EXERCISE PROMPT: Would you repeat the listing exactly, without any of its images?

GIVEN MATERIAL:

═══

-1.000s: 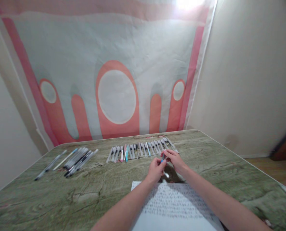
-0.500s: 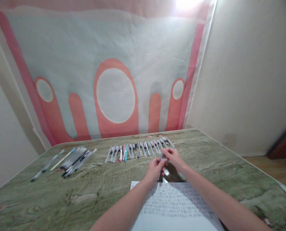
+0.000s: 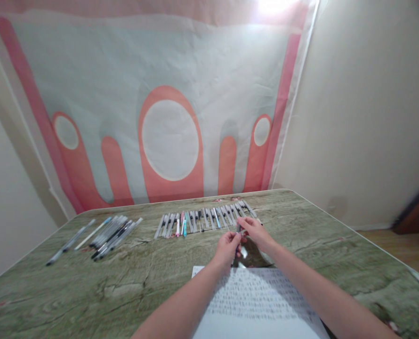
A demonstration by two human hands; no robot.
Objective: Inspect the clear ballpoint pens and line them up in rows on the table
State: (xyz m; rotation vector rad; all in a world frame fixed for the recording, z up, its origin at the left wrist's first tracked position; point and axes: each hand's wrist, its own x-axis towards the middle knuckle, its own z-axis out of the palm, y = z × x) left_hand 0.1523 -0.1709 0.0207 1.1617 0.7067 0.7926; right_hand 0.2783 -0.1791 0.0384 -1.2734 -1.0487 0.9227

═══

ANSWER SPACE:
-1.000s: 
-0.500s: 
+0.000s: 
A demonstration by two human hands; no robot.
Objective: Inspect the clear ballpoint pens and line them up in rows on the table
State: (xyz m; rotation vector rad; all in a world frame fixed for the recording, z up, its origin at the left wrist's first tracked position; point and axes: each hand's wrist, its own x-axis towards the middle knuckle, its own z-axis out of the palm, y = z × x) left_hand 0.1523 -0.1709 0.0207 1.1617 0.7067 0.7926; right_hand 0.2783 -0.1791 0.0384 -1.2734 -1.0487 0.9227

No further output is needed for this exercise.